The pre-service training may be conducted by an adoption home finder, a CP&P or a contracted trainer, an experienced adoptive parent, a birth parent, an adult adoptee, and other CP&P staff who have special expertise in a particular area. Training sessions may be jointly conducted by an adoption home finder and an experienced adoptive parent, calling upon others, as needed, to share and enrich the training. The Office of Training and professional Development is responsible for providing training for persons who conduct any part of the pre-service training curriculum. Flexibility in the location of the training site is necessary to accommodate the applicants and the trainers involved in the process.

 

Non-CP&P training volunteers may be reimbursed for their travel expenses.

 

The home study/approval process outlined in this section pertains to selected adoption homes. The process for resource home adoptions is outlined in CP&P-IV-C-1-800.

 

CP&P Responsibilities     12-22-2003

CP&P has the responsibility to help prospective adoptive families assess:

 

·         whether they meet or will be able to meet CP&P Standards for Selected Adoption Homes;

 

·         the impact of adoptive placement on their family;

 

·         the impact of placement on their relationships with other supportive systems, such as neighborhood, extended family, church, and school;

 

·         their willingness and ability to incorporate into their family system a child who may have different religious beliefs, cultural beliefs, attitudes, values, and/or behaviors from their own family members;

 

·         their willingness and ability to respect and encourage a child‘s religious and ethnic heritage;

 

·         their willingness and ability to accept a child of a different race, color or national origin into their home;

 

·         the type of child they are able and willing to adopt;

 

·         their ability to fulfill the requirement of telling a child about his adoptive status;

 

·         their willingness and ability to help a child with his ongoing need for information and understanding regarding his birth family;

 

·         their willingness and ability to make a permanent commitment to a child through adoption;

 

·         their ability to take risks and to solve problems;

 

·         in cases of an “open” adoption, their willingness to accept a and work with the birth family; and

 

·         their willingness to accept the possibility of negative consequences in “risk” placements.

 

Inquiry              12-17-91

The inquiry is the first contact that the prospective adoptive parent has with CP&P. The encounter is generally by letter, telephone, or personal contact at the Local Office.

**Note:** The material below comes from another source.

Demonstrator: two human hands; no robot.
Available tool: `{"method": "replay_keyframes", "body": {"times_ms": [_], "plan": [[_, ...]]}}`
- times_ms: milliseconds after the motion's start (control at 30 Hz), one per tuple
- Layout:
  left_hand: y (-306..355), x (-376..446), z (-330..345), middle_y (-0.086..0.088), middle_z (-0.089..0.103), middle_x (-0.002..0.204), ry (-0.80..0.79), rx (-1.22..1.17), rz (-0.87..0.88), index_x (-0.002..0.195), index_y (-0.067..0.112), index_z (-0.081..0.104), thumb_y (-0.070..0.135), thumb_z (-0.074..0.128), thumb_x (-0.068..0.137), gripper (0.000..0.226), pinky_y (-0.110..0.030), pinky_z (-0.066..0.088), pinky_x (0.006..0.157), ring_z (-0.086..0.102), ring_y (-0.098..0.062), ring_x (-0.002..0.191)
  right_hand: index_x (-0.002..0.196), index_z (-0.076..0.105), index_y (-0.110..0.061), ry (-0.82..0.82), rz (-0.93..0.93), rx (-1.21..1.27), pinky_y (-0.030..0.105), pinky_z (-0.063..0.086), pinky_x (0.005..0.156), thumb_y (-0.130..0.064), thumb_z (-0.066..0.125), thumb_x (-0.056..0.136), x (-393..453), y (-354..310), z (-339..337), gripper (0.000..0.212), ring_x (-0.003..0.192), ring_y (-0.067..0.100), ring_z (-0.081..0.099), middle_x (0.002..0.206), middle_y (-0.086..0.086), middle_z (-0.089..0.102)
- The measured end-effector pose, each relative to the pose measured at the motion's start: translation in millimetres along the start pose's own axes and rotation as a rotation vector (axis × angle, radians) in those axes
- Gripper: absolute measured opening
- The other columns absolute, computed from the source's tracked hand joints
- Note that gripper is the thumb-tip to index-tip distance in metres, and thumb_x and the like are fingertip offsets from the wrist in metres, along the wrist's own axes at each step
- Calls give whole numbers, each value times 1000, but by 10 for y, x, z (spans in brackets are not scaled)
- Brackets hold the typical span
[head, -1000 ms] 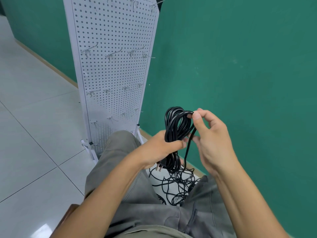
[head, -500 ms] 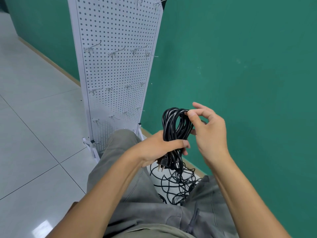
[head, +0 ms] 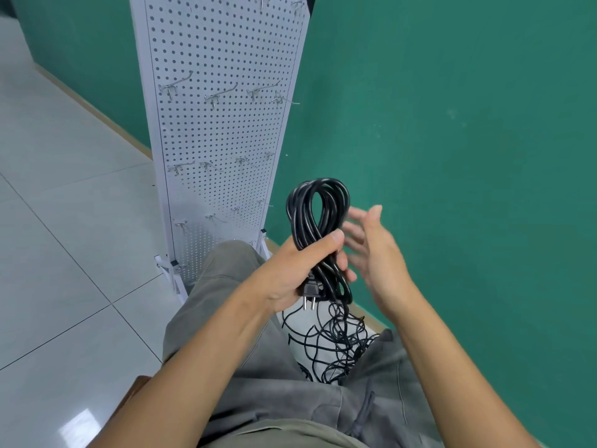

During the first contact, the screener/adoption home finder collects general information about the applicant and records it on the Inquiry Form, CP&P Form 14-158. The adoption home finder also outlines basic eligibility criteria, based on Standards for Selected Adoption Homes, CP&P-IV-C-10-250, and discusses the type of children available for adoption and the various waiting periods involved. A written inquiry requires a response within three working days of receipt. The screener/adoption home finder telephones the applicant to obtain the information to complete the Inquiry Form.

 

If the applicant is considering a child for whom there will be a considerable waiting period (refer to the most recent memo regarding Priority of Adoption Homes to Be Studied, issued by the Central Office Adoption Unit) before the study process begins, the applicant is encouraged by the screener/home finder to complete an application and attend an orientation session. Applicants who attend orientation become more familiar with the agency and the adoption process, have a personal opportunity to ask questions of the home finder, and gain a clearer understanding of the kinds of children who are available for adoption.

 

Within five working days of the receipt of an inquiry, the applicant is sent an Adoptive Parents Inquiry Response letter, CP&P Form 14-192, which contains an invitation to an orientation session; the Application for Adoption, CP&P Form 14-91; and general information regarding adoption. Prospective adoptive parents are encouraged to return the completed application within two weeks. When an inquirer has expressed interest in a special needs child, there should be telephone follow-up if the completed application has not been received within 15 working days after being sent. Receipt of the application is acknowledged by means of the Adoptive Parenting Program letter, CP&P Form 14-193, which also serves to advise applicants of the types of children who presently are being studied and of those for whom study will be delayed for several years.

 

When prospective adoptive families move from an inactive status to ready-to-be studied status, they are sent an Invitation to Orientation letter, CP&P Form 14-194.

 

In many instances, it may be an applicant’s first experience with our agency and he may be feeling anxious and/or apprehensive. It is important for the applicant to be treated with courtesy, consideration, and respect at this inquiry stage.

 

Agency employees and their family members may apply to adopt in accordance to the process outlined in Division Employees and Relatives of Employees as Adoptive Applicants, below.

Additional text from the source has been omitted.